– Oui, tu vas voir, c’est génial, très nature! Le type a complètement revisité les vins de l’Ardèche. Bon, hein, c’est son premier millésime, il a une grosse marge de progression. Quand tu penses que six mois plus tôt, il bossait encore dans la pub à Pantin…
Ce discours imaginaire (mais tellement réaliste), on l’a tous entendu, dans une boutique, un bistrot. Et avouons-le, on est tous ravis, journalistes, blogueurs, amateurs, de découvrir en avant-première, parfois même avant la mise ou les vendanges, le dernier projet qui va révolutionner le monde du vin.
L’injonction de la mode, de la nouveauté*, même les plus coriaces d’entre nous s’y soumettent.
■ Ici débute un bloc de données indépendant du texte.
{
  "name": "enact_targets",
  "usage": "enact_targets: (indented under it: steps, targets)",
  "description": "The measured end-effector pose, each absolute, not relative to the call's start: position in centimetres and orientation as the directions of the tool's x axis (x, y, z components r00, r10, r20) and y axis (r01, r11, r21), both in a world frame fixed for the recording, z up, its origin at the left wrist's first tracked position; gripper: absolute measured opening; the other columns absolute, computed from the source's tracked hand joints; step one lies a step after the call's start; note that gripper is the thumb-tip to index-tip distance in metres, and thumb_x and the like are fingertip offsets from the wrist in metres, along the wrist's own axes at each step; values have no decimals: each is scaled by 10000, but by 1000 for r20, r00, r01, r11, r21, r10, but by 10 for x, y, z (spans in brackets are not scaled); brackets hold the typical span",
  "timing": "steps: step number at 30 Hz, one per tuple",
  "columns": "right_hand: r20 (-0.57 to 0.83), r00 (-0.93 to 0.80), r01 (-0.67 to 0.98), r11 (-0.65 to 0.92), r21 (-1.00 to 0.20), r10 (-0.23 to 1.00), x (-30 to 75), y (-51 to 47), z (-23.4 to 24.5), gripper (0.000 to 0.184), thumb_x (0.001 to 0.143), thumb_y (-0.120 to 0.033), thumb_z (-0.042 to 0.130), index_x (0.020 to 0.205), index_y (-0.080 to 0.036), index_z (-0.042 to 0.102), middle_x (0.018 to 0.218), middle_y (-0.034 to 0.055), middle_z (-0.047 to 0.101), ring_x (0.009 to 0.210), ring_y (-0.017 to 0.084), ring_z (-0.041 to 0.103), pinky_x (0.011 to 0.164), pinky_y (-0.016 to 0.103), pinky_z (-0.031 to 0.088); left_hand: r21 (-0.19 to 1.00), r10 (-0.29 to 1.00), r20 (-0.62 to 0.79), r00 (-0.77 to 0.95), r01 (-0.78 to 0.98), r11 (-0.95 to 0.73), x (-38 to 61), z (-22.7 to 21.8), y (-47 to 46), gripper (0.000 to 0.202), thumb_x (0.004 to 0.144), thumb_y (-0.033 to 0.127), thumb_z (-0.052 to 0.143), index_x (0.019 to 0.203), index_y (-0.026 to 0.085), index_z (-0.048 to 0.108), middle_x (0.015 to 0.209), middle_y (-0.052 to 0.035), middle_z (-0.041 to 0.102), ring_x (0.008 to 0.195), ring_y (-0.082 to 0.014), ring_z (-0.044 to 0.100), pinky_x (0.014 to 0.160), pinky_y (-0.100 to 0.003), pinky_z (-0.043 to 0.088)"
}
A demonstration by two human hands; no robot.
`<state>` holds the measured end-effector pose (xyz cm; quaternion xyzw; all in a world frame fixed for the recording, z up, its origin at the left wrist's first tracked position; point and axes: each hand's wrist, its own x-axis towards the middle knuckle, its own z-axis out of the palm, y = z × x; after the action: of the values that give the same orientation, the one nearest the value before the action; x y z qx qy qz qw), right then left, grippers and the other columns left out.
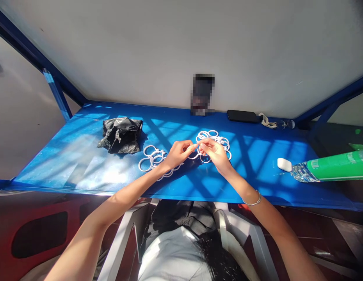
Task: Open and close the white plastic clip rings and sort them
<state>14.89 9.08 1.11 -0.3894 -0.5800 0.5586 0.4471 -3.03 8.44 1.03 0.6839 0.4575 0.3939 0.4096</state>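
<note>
Over the middle of the blue table [111, 181], my left hand [179, 154] and my right hand [216, 154] meet with thumbs and fingertips pinched together. What lies between the fingertips is too small to make out. A cluster of white rings [161, 152] with small knot-like joints lies beside and partly under my left hand. Another bunch of white rings [220, 139] lies behind and around my right hand, which hides some of them. One thin ring shows just below the meeting fingers; whether it is held or lies on the table I cannot tell.
A crumpled black plastic bag [121, 134] sits at the left. Along the back are a blurred dark object [202, 95], a black phone [242, 116], a pale strap [267, 121] and glasses [281, 124]. A white case [284, 164] and a green-labelled bottle [339, 166] lie right.
</note>
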Motion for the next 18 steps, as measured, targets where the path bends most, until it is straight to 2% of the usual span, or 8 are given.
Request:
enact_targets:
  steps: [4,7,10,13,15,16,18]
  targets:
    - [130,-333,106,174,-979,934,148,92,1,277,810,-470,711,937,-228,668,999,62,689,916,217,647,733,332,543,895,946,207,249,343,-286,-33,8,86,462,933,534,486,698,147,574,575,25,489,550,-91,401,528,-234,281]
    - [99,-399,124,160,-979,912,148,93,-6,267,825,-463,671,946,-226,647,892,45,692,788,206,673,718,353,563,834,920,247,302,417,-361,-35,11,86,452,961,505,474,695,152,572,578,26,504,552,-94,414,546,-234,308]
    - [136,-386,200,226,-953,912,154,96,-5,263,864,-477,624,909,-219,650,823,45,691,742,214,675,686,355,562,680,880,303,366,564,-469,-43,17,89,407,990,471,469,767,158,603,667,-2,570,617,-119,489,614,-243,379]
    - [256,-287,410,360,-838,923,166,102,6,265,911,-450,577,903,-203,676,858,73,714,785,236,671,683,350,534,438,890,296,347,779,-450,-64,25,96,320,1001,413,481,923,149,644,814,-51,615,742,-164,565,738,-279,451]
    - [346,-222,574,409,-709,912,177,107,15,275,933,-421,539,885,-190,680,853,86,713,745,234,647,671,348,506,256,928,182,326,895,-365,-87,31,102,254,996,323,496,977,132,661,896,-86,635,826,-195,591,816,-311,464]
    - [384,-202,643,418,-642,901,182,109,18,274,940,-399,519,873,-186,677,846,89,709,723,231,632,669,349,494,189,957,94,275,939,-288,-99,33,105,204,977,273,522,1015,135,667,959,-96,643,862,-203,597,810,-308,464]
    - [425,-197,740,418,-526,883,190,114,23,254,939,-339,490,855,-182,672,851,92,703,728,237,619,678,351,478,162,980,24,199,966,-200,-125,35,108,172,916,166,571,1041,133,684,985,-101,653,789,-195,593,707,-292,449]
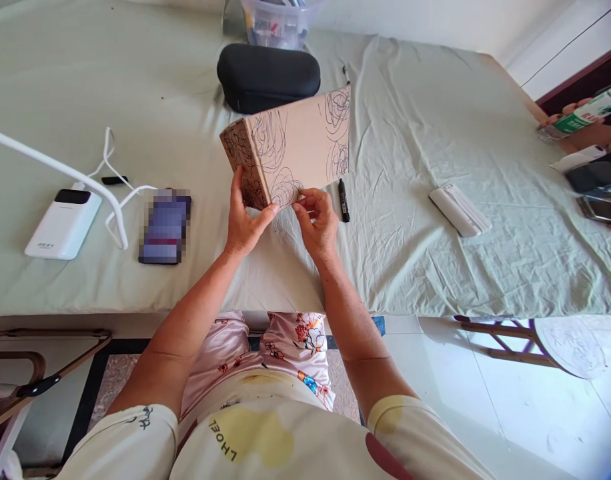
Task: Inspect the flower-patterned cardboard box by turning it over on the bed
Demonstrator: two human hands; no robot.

Parfois même à leur corps défendant. Et appellent ça l’air du temps. Car la mode est partout, qui promeut, et surtout implicitement, insidieusement, ringardise.
Ce 2015 a mis, dimanche soir, un point final à deux mois de confinement**.
Pour dire vrai, ça fait un bout de temps que je ne fréquentais plus trop les vins d’Olivier Jullien, incontournable référence languedocienne depuis 30 ans. Cette magnifique bouteille m’a montré, après aération, que j’avais tort. Une délicieuse synthèse entre concentration et fraîcheur, un fruit intense, mais sans cette exubérance un peu envahissante, un rien vulgaire qu’on trouve dans beaucoup de vins méditerranéens, de la Catalogne à la Provence, peut-être grâce au grand mourvèdre (contrebalancé par le carignan et la syrah). C’est un peu bête à dire, mais ça sentait la réflexion, la maîtrise, la culture.
Un moment de plaisir liquide rassérénant, comme une magnifique note d’optimisme pour les mois, les années à venir, nous rappelant que beaucoup de ce qui peut sauver « le monde d’après » avait déjà été énoncé, réalisé dans le monde d’avant. Qu’au lieu de se pâmer obligatoirement devant une hirondelle de passage, un brouillon, mieux vaut parfois réviser ses classiques***, lesquels peuvent se révéler d’une ébouriffante modernité.
*Sujet plus longuement évoqué ici ou là (concernant le second lien, malheureusement, la dictature de la nouveauté à triomphé, et l’adresse sétoise est devenue (g)astronomique.
**Qui d’ailleurs ont été l’occasion de quelques belles rencontres vineuses qu’il faudra que je vous raconte.
***En gardant bien sûr les yeux ouverts, ne serait-ce que dans cette appellation des Terrasses-du-Larzac, qui est assurément avec le Pic-Saint-Loup un des spots où le Languedoc a réussi, en desserrant l’étau du kolkhoze, sa mutation. En témoigne cette autre bouteille récente, marquée elle aussi par le mourvèdre (légèrement moins mûr) et qui mérite le détour. Dans un autre registre, j’avais beaucoup aimé l’été dernier la petite cuvée du Mas Lasta dont les vignes d’altitude flirtent avec l’AOP Roquefort.
Merci de remettre, comme souvent, les pendules à l’heure.
De rien, Charlotte.
Ce sont juste des observations, chemin faisant.
Les vins d’Ardèche (Sud) ne sont pas reconnus à leur juste valeur. Les terroirs sont exceptionnels, la situation privilégiée….et les cépages autochtones reviennent….à découvrir.
J’avoue que c’est une zone que je connais mal. J’ai goûté du chatus, mais malheureusement handicapé par une volatile de compétition. Il faudrait que j’y pense. Pour dire vrai, en Ardèche (mais au nord-est), ce sur quoi que je veux absolument mettre le nez, c’est la mystérieuse dureza.